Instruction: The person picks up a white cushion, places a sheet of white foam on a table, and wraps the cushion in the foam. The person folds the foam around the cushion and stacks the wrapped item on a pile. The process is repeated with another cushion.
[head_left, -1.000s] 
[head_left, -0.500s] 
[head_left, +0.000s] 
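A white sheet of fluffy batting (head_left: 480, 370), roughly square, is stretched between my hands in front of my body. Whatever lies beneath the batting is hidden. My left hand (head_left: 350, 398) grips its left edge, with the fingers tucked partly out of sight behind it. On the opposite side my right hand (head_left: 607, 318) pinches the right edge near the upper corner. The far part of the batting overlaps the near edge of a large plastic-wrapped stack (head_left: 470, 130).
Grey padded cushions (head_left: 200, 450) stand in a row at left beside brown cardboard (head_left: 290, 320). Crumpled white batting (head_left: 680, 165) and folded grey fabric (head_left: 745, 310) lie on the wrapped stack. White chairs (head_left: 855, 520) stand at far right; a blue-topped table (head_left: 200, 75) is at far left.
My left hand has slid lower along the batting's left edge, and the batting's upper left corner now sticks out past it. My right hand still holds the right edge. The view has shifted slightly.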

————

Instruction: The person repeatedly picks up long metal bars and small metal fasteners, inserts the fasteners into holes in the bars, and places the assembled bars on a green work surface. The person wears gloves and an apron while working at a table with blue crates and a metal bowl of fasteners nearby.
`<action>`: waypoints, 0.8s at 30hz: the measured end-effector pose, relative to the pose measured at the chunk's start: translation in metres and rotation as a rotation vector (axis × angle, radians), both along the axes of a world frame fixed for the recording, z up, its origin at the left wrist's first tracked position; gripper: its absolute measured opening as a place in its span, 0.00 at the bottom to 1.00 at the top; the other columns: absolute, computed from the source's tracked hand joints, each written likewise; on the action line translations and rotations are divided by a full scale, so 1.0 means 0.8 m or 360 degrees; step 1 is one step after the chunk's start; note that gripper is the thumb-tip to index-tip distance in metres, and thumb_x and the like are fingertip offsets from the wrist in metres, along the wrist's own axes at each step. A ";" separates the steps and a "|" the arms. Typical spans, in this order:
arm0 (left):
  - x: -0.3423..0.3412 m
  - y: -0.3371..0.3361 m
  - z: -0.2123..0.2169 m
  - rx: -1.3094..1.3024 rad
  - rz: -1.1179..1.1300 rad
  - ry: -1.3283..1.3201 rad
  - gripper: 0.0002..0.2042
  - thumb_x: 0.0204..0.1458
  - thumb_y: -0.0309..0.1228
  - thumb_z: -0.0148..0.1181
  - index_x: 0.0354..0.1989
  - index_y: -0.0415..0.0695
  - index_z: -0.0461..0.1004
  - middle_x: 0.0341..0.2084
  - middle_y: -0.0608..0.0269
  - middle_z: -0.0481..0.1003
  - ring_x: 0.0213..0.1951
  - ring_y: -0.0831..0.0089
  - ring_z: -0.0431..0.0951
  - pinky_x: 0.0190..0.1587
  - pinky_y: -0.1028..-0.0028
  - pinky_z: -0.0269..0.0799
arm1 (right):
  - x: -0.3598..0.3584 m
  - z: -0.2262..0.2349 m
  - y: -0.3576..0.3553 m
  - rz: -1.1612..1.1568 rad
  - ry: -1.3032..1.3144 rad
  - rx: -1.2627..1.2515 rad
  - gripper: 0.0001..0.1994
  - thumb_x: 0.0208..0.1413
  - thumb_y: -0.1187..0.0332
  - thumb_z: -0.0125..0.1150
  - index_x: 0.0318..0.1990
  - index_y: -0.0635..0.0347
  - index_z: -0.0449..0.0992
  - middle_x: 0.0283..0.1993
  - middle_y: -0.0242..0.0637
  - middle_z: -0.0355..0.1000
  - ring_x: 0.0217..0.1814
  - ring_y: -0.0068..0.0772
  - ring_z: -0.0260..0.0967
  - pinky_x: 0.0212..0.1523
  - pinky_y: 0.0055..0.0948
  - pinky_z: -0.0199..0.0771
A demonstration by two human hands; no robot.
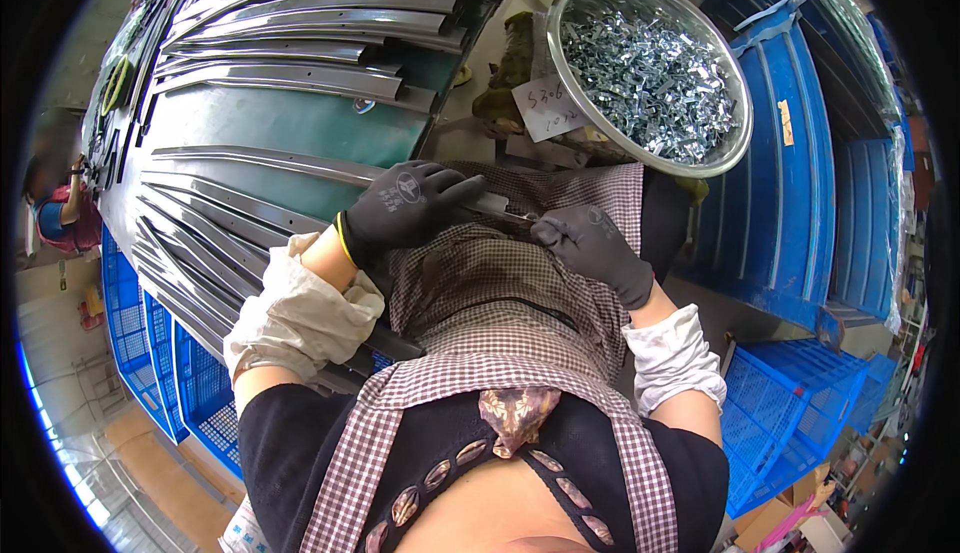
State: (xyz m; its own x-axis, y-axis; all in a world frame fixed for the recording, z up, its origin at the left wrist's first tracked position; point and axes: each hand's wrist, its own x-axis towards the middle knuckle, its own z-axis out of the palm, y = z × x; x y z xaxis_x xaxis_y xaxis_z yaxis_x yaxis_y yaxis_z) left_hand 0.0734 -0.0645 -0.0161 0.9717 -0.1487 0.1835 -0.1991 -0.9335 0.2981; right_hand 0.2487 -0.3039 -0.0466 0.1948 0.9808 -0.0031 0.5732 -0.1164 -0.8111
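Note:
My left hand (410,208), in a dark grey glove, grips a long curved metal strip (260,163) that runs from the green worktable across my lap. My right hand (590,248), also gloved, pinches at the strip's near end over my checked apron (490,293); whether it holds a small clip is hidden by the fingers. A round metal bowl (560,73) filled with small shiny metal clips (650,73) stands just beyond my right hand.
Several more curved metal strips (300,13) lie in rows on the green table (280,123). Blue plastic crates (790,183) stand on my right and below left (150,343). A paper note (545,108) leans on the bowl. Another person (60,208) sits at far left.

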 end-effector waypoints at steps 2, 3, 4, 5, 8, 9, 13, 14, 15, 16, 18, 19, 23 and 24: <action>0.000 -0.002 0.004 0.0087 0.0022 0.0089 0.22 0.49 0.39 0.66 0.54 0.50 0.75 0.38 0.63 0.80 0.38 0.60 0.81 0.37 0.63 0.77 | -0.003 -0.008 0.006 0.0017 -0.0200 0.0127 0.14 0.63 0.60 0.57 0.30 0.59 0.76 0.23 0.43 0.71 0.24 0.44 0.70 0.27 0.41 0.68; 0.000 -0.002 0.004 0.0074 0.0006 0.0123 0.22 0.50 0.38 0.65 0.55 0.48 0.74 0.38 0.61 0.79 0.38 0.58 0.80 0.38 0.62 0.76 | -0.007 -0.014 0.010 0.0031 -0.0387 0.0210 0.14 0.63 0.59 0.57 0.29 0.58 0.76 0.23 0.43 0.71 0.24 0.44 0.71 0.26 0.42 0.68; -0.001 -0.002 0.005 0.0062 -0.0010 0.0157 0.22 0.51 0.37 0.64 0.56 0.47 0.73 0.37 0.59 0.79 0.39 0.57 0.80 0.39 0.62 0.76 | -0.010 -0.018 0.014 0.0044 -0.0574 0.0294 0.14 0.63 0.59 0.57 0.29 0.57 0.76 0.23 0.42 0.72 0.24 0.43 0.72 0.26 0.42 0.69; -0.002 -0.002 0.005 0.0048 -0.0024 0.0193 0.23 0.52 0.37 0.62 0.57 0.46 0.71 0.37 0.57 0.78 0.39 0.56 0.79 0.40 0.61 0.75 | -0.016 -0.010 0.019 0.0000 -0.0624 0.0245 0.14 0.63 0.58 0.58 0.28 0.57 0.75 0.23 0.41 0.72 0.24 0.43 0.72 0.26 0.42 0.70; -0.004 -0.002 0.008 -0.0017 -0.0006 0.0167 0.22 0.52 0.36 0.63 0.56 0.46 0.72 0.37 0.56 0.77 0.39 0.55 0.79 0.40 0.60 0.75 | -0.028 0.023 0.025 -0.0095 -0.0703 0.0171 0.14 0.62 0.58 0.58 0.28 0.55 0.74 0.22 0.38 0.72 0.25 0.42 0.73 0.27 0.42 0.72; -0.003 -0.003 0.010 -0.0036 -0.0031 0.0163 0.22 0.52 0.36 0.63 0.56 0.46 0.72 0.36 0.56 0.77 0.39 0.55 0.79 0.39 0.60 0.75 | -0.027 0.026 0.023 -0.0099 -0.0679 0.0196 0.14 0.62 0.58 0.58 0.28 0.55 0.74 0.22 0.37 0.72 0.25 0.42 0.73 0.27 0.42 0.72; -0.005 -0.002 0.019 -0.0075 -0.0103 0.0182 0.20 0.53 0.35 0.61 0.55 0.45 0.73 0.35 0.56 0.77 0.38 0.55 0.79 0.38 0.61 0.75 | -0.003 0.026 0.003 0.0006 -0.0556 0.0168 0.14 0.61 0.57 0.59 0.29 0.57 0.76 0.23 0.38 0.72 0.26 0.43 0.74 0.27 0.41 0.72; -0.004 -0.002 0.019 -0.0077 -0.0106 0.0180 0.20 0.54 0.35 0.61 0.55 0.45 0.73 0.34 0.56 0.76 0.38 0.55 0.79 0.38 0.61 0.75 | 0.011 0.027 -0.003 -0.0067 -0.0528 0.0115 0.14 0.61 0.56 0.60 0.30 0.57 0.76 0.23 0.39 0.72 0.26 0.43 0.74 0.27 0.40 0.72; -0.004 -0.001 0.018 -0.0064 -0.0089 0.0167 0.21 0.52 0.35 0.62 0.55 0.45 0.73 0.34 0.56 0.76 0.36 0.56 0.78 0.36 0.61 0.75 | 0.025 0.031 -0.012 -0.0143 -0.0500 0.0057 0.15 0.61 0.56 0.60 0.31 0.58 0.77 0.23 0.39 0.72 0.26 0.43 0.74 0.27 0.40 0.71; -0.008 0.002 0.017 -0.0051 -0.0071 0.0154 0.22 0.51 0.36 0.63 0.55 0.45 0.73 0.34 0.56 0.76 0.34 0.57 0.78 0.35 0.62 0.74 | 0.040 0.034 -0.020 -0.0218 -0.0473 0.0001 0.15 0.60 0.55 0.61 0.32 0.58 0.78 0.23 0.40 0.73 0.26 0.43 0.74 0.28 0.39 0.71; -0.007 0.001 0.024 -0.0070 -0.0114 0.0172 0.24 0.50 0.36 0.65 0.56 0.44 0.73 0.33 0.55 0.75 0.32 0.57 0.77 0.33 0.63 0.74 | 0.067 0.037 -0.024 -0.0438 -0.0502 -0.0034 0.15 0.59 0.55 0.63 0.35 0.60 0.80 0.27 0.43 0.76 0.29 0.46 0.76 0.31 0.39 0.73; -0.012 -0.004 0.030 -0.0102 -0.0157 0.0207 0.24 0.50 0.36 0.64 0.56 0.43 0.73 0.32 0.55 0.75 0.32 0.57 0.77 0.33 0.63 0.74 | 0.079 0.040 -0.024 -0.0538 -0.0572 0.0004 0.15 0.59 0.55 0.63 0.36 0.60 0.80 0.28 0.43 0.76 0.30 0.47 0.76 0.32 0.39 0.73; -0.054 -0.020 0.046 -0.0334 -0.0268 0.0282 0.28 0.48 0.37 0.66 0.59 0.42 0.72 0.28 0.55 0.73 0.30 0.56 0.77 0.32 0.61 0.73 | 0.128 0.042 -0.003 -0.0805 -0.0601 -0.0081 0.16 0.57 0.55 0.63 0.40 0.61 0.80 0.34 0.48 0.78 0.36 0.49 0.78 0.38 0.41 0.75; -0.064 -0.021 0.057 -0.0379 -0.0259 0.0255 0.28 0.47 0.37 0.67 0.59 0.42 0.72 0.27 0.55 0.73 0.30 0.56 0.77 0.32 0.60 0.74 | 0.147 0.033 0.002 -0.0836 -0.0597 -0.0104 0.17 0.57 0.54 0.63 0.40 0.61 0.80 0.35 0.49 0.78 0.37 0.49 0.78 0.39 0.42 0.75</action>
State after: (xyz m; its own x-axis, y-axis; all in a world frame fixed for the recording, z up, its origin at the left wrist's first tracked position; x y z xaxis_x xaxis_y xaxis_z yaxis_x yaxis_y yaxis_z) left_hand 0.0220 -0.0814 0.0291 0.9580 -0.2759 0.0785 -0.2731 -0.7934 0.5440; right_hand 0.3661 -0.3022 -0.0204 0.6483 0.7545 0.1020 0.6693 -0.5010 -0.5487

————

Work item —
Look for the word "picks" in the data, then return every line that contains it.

Output of the exercise —
Instruction: The person picks up a white cushion, places a sheet of white foam on a table, and wraps the cushion in the foam. The person folds the foam around the cushion and stacks the wrapped item on a pile. The process is repeated with another cushion.
Instruction: The person repeatedly picks up long metal bars and small metal fasteners, inserts the fasteners into holes in the bars, and places the assembled bars on a green work surface. The person wears gloves and an apron while working at a table with blue crates and a metal bowl of fasteners nearby.

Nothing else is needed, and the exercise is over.